Die neuen Fahrpläne optimieren abends und sonntags auch die Rundkurslinien 21, 23, 31 und 41. So können einerseits die Linienumläufe verlängert, andererseits der knappe Bahnanschluss der Linie 41 entspannt werden. «Dank diesen Möglichkeiten soll neu die Linie 31 das Wohngebiet entlang der Breitenstrasse bis zum Kreisel Langdorf erschliessen, womit das Langdorfer Wohngebiet abends neu mit dem Stadtbus erreicht werden kann. Forderungen nach einem Ausbau des Abendangebots nach 22 Uhr sind während der Vernehmlassung des Fahrplans 2019 eingangen (unsere Zeitung berichtete). Für einen «bedarfsgerechten Ausbau» sollen weitere Erkenntnisse aus einer im Herbst 2018 stattfindenden Umfrage des Tarifverbunds Ostwind bringen.

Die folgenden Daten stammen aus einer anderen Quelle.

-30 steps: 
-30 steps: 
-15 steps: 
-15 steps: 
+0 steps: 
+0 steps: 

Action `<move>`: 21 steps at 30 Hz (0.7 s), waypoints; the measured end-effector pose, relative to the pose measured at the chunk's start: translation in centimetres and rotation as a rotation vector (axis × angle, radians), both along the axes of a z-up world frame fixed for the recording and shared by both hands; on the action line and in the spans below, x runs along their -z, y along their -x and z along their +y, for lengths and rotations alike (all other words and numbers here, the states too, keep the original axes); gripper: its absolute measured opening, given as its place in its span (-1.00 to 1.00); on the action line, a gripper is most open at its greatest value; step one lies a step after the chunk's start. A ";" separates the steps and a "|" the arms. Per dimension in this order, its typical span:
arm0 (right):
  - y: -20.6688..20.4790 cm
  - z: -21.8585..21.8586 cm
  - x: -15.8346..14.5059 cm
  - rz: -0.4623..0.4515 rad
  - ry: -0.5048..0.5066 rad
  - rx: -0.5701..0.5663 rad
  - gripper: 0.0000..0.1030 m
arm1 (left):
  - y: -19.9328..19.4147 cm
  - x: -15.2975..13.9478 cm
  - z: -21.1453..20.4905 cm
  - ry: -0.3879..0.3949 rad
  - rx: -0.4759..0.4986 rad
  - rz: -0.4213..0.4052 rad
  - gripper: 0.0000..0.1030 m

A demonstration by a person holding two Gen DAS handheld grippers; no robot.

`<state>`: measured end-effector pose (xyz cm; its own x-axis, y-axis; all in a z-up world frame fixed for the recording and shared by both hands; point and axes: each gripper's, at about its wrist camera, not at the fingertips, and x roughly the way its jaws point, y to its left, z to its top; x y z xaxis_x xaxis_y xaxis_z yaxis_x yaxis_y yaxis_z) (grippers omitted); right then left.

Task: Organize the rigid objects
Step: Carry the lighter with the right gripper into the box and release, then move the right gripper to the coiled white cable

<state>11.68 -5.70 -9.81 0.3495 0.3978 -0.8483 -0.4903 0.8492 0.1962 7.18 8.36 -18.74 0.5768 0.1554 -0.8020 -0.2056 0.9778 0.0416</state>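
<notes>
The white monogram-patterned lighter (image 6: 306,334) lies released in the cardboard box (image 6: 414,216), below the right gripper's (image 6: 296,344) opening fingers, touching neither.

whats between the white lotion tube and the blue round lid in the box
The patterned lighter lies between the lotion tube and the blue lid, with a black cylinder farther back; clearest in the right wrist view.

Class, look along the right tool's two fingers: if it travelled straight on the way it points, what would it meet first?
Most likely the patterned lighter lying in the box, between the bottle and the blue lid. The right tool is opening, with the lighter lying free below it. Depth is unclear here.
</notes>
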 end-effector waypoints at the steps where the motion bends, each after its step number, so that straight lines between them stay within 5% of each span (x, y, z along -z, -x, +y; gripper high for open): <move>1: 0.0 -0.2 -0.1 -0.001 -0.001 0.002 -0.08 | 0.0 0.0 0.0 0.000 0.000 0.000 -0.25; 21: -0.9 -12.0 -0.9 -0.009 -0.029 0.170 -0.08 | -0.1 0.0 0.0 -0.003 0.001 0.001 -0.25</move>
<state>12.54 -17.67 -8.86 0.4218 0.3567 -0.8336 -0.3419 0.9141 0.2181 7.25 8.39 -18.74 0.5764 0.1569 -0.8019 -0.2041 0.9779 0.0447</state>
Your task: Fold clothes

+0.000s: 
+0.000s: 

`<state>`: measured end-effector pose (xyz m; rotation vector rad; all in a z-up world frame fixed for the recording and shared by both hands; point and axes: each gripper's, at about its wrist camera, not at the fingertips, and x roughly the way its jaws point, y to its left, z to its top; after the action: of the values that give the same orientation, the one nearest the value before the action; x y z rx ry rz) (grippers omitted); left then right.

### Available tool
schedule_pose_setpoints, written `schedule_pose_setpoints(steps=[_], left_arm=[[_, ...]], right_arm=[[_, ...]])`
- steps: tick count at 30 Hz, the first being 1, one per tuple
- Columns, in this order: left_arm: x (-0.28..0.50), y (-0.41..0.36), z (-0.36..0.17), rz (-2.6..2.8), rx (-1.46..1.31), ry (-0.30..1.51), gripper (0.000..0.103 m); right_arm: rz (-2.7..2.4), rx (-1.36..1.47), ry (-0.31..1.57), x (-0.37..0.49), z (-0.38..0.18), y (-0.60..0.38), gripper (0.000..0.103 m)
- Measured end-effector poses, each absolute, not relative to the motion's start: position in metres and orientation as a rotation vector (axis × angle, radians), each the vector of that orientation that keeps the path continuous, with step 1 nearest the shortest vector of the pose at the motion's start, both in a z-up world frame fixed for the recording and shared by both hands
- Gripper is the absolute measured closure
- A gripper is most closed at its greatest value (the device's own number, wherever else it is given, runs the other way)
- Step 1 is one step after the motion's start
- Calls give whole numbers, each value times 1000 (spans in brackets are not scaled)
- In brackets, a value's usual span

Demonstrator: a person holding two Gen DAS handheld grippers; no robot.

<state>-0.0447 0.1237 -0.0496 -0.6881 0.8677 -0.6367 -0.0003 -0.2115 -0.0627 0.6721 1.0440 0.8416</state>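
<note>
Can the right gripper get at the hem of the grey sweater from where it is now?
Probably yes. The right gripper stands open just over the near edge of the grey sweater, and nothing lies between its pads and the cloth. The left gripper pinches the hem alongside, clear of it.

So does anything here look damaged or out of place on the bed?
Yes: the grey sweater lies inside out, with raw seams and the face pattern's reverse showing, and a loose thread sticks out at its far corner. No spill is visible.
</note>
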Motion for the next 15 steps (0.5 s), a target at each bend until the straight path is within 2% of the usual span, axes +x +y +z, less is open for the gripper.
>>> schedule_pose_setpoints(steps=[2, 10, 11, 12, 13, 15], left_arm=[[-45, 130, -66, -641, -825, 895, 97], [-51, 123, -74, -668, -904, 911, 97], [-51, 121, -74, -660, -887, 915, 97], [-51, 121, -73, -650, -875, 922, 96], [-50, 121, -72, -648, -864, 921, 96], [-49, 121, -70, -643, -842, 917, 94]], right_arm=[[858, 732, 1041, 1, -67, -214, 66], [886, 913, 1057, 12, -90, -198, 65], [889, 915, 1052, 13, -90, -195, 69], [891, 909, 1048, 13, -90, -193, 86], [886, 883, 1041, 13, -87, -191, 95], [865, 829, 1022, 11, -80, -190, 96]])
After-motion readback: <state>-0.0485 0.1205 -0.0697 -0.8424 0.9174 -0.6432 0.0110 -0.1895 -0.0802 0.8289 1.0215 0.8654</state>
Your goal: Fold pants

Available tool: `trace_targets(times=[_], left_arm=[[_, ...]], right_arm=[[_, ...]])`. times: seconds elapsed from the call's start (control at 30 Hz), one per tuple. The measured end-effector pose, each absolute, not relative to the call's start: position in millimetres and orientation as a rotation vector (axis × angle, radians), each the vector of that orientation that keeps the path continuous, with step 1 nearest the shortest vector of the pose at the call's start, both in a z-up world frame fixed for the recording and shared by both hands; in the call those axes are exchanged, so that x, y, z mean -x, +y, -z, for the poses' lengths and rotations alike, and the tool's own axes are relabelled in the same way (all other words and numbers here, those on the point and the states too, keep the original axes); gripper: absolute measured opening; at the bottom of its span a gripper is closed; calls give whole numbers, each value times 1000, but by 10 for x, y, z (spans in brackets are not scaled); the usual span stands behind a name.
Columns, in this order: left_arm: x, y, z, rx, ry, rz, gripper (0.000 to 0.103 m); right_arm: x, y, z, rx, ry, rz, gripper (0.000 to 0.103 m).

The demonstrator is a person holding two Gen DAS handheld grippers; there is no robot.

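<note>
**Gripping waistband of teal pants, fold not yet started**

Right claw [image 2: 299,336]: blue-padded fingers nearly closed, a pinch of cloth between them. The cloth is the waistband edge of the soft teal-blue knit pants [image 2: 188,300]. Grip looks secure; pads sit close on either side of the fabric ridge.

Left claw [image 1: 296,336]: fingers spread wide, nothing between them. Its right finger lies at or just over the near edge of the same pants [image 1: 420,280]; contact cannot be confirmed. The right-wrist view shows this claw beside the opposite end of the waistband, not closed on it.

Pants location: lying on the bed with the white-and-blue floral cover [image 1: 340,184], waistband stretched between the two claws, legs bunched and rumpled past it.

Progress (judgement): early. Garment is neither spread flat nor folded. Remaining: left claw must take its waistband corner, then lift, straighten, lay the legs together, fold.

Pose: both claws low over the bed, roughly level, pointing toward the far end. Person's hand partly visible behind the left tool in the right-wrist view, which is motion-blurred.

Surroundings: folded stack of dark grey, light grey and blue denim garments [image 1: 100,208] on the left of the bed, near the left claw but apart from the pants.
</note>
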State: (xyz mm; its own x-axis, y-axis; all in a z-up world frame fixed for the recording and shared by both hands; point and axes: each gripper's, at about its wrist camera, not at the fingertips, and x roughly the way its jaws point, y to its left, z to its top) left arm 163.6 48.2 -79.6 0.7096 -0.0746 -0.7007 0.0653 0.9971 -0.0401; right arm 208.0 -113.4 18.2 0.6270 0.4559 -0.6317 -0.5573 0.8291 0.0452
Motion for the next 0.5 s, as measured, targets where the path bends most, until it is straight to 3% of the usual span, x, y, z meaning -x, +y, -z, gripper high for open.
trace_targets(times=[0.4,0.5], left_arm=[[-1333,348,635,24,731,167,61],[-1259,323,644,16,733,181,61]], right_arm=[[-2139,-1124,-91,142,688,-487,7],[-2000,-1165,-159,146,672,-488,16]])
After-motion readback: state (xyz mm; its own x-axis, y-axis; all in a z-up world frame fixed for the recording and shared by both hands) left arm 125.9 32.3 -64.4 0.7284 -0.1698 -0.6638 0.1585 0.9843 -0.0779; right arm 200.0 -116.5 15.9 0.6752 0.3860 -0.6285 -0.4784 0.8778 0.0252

Zweiter Antrag betrifft Frühaufsteher

Definitiv rege genutzt wird gemäss Stadt heute schon der Schnellzug in Richtung Zürich um 5.42 Uhr (ab 2019: 5.48 Uhr). «Deshalb soll ab dem Fahrplanwechsel im Dezember 2018 diese Lücke in der ÖV-Transport­kette geschlossen werden.» Dies ­betrifft die nachfragestärksten Linien Sonnmatt, Kantonsspital, Sandbüel, Flurhof und Plättli Zoo montags bis freitags. «Diese Massnahme ist unabhängig vom Bahnfahrplan 2019 realisierbar», schreibt der Stadtrat in der Botschaft. Dafür beantragt er dem Gemeinderat einen Kredit von jährlich 42000 Franken. Der Stadtrat erachtet diese Massnahme «als wichtigen Mosaikstein».

Betreffend Nutzen und Ertrag ab 2019 bezieht sich der Stadtrat auf die Prognosen des Tarif­verbundes Ostschweiz. Summa summarum rechnet sie deshalb mit «praktisch gleichbleibenden» Kosten in Höhe von jährlich rund 1,8 Millionen Franken. Über die beiden Anträge entscheidet der Gemeinderat voraussichtlich erst im kommenden März. Den definitiven Fahrplan sowie die Linienführung würde der Stadtrat erst danach festlegen. Für künftige grössere Angebotsausbauten gemäss Strategiepapier «Stadtbus 2030» sähe der Stadtrat die Notwendigkeit zusätzlicher Fahrzeuge und Infrastrukturausbauten – insbesondere eines neuen Depots. Zudem soll ein Haltestellenkonzept die Haltestellen «im Rahmen von Strassensanierungen optimieren».